Monday, January 21, 2008

LINQ for Beginners

Someone asked me about what was on my MSN Messenger status and explained to him what I was doing. Apparently, I was doing LINQ and had it as my MSN status. LINQ stands for Language INtegrated Query, is a condename for a project for a set of extensions to the .NET Framework that encompasses language-integrated query, set and transform operations. It extends C# and VB with native language syntax for queries and provides class libraries to take advantage of these capabilities, available only in .NET Framework 3.5 (this simply means if you want to write LINQ queries, they have to be using the correct framework). Now, what does that mean to developers?
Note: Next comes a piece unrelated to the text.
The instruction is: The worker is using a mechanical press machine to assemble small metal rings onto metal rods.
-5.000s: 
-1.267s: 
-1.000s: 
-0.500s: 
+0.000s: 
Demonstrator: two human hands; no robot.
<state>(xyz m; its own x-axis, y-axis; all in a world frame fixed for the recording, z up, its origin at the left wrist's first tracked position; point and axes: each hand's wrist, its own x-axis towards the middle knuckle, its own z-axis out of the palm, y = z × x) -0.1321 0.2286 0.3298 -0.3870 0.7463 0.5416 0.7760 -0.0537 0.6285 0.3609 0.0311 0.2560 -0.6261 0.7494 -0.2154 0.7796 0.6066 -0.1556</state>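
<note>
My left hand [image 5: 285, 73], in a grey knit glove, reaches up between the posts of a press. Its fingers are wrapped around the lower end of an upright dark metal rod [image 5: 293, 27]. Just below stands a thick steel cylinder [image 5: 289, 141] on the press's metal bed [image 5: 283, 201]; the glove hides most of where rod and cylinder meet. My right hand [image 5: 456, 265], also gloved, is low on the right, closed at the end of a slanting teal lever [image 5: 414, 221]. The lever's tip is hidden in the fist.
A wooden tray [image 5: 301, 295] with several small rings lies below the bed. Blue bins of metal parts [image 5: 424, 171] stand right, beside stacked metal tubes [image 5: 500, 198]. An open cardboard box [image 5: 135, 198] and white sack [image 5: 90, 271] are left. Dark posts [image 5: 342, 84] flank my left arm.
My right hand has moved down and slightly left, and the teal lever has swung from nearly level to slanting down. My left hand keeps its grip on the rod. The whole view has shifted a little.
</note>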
The fact that queries are usually expressed in a specialized query language for different data sources makes it difficult for developers to learn a query language for each data source or data format that they must access. This is what LINQ is all about. It simplifies data access by providing a consistent model for working with data across various kinds of sources and formats. In LINQ, data is translated into objects, something that developers are more comfortable at working with. Understanding LINQ will give us an idea of its capabilities and its benefits (I'll save the cons from an enterprise DBA's perspective at a future post).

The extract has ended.